あるいは、Podmanを使用している場合は、次のコマンドを実行します:

podman pull docker.io/prom/Prometheus

PrometheusはYAMLで記述されたファイルで構成されています。最も注目すべきは次のことです:

  • Prometheus.ymlは主要な構成ファイル
  • Alerts.ymlは警告システム用の構成

最低限の構成は、メトリクス取得のための単一ターゲット構成です。単一ターゲットをもつ例は次のようになります(図4)。ターゲットのアドレスとポート番号は、エクスポーターが実行されている場所を示すことに注意してください。

▲図4. 簡単なPrometheusの構成

構成の準備ができたら、Prometheus.ymlファイルへのパスを提供するために ‘-v’ を指定し、イメージの文書ページに従って起動することができます。例えば、「prometheus」と言う名前のコンテナ内のイメージを起動するには、次の通りコマンドを入力します:

docker run -d --name=prometheus -v /path/to/prometheus.yml:/etc/prometheus/prometheus.yml
 -p 9090:9090 prom/prometheus

この時点で、Prometheusはコンテナ内でポート9090で開始、実行されている筈です。ブラウザーでhttp://<コンテナのIPアドレス>:9090 を指定して、実行中のPrometheusにアクセスできます。最初は、そこには多くのものはありません(図5)。

▲図5.初期のPrometheusのウェブ表示

次のステップは、構成されたターゲットが稼働していることを検証することです。そのためには、ただ状況メニューの下にある「ターゲット」に行くだけです。ここで、構成された1つのターゲットを見ることができ、それは稼働しています(図6)。

▲図6. ターゲットシステムの状況

ターゲットが稼働していることが分かったら、「グラフ」タブを開き色々と試すことができます。図7に示すスクリーンショットでは、既にいくらかの履歴データをもっています。ですから、開始時に最初に目にする筈の画面よりは少々ワクワクするものになっています:

▲図7. 履歴データをグラフィックに表示する

Grafanaをデプロイする

次に、自分用にあつらえたダッシュボードを構築するために、Grafanaの可視化エンジンを使うことができます。前回のブログ記事で行った通りGrafanaをデプロイするために同じ手順を踏みます。
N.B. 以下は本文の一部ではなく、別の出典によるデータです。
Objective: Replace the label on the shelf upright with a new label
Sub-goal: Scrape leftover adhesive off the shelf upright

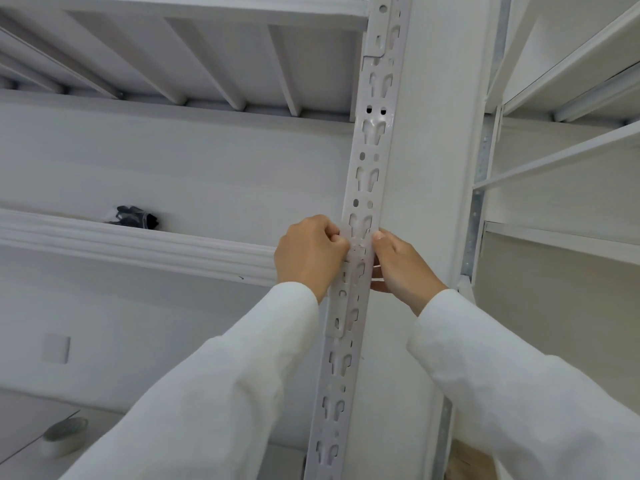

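Note:
The white shelf upright (363, 174) with keyhole slots runs up the middle of the head view. A pale label (356, 252) lies across its face at hand height and is hard to tell from the white metal. My left hand (310, 256) is curled at the upright's left edge, thumb and fingertips pinching the label there. My right hand (401, 268) is at the right edge, its thumb pressed on the label's other end. Thin white strips show under my right fingers. Both sleeves are white.
A shelf beam (138, 244) stretches left of the upright, with a black bundle (135, 216) on it. Another shelf deck (207, 64) hangs overhead. A second rack (554, 150) stands to the right. A tape roll (65, 436) lies at the lower left, and a wall plate (55, 348) is above it.

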Motion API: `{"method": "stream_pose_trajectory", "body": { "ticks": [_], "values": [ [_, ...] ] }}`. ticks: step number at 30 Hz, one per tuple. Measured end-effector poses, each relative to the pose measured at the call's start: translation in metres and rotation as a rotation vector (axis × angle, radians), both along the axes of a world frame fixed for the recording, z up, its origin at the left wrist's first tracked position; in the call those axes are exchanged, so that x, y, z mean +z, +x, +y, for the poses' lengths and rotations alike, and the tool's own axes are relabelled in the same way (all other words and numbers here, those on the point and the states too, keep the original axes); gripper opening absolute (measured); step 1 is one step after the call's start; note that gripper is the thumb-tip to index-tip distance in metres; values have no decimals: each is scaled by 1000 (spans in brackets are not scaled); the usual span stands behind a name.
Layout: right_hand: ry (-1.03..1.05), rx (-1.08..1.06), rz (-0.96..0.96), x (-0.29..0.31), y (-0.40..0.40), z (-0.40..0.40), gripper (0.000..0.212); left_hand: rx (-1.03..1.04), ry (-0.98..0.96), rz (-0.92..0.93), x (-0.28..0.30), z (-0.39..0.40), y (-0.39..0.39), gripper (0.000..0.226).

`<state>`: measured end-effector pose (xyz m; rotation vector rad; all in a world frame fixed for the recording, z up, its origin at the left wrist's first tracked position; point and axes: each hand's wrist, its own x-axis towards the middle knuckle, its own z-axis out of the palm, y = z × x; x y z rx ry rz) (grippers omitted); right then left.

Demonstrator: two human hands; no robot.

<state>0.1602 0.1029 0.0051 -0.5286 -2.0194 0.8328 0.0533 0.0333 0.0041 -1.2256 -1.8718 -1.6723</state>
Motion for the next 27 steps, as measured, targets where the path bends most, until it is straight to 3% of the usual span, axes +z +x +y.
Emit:
{"method": "stream_pose_trajectory", "body": {
  "ticks": [3,7,9,14,22,27],
  "values": [
    [185,-215,-31,3,7,2,35,-73,36,-17,1,-1,-5,15],
    [225,-318,-53,9,10,-9,42,-232,190,-166,-3,-10,-10,21],
    [251,-367,-90,14,8,-13,34,-270,225,-185,-6,-12,-12,19],
    [296,-455,-182,27,6,-16,30,-227,146,-27,-11,-16,-19,13],
    [359,-537,-238,33,-1,-25,29,-293,112,227,-20,-27,-29,30],
    [472,-624,-348,31,-5,-35,41,10,135,606,-44,-33,-43,38]
  ]
}}
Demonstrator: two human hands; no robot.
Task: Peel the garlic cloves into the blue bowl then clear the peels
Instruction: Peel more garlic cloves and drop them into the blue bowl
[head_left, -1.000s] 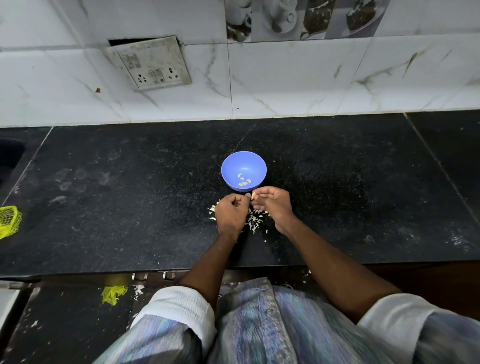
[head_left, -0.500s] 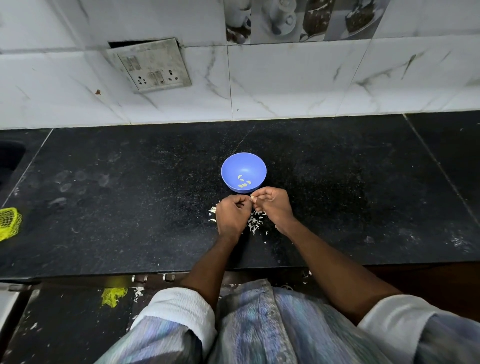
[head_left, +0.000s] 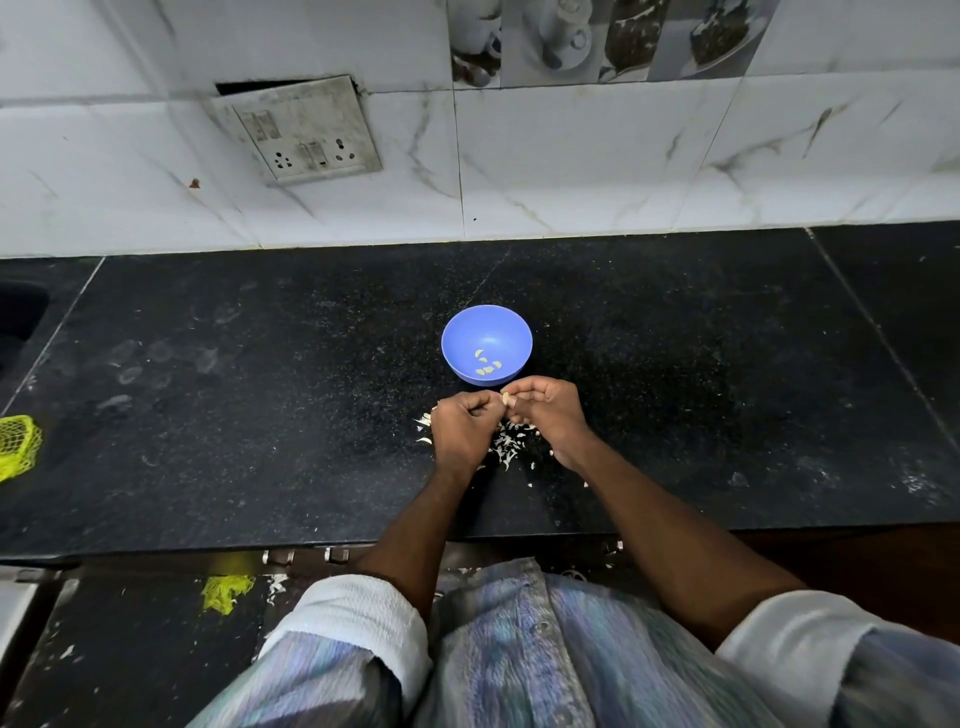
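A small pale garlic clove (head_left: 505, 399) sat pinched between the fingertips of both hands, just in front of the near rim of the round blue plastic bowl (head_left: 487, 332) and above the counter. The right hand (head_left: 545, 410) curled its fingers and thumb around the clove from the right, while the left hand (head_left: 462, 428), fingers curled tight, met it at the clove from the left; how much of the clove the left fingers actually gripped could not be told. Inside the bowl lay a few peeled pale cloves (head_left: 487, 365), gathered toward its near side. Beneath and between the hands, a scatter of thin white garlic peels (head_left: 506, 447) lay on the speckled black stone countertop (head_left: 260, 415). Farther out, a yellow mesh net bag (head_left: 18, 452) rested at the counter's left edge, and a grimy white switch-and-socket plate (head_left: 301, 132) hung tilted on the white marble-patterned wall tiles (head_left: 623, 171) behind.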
しかしこの場合、新しいデータソースを追加する際に、Grafanaのデータソース・タイプとしてPrometheusを選びます。アドレスには現在実行中のPrometheusサーバーのアドレスを指定します。

▲図8. Grafana中のPrometheusのデータソース

新しいデータソースを使い、通常の場合と同様にGrafanaにダッシュボードが構成できます(図9)。

▲図9.GrafanaのIBM iダッシュボード

監視を次のレベルに引き上げる

結論として、Pmetheusは特にGrafanaと一緒に使った場合、IT基盤の監視ツールとして非常に強力なものとなり得ます。IBM iエクスポーターもSQLを使って容易に拡張できるので、非常に大きな柔軟性をもたらします。もっと詳しい情報は、GitHubのプロジェクトページをご覧ください。要するに、SQLでアクセス可能な数値データはPrometheusを使って監視できます。これにはあなたの会社の経営に関するデータも含まれます。経費データの追跡がしたいですか? サプライヤーのリードタイムや収益データは? SQLがそれらのデータを把握できるなら、Prometheusはそれを取得できます! そしてPrometheusに新しいメトリクスを追加すれば、それらは自動的にGrafanaでも利用可能になります。

会社の規模に関係なく、Prometheusの使用を考える価値はあります。オープンソース・プロジェクトと同様に、洞察と協力を求めてオープンソースリソースというページにリストされているコミュニティ・チャネルに気軽に参加してください。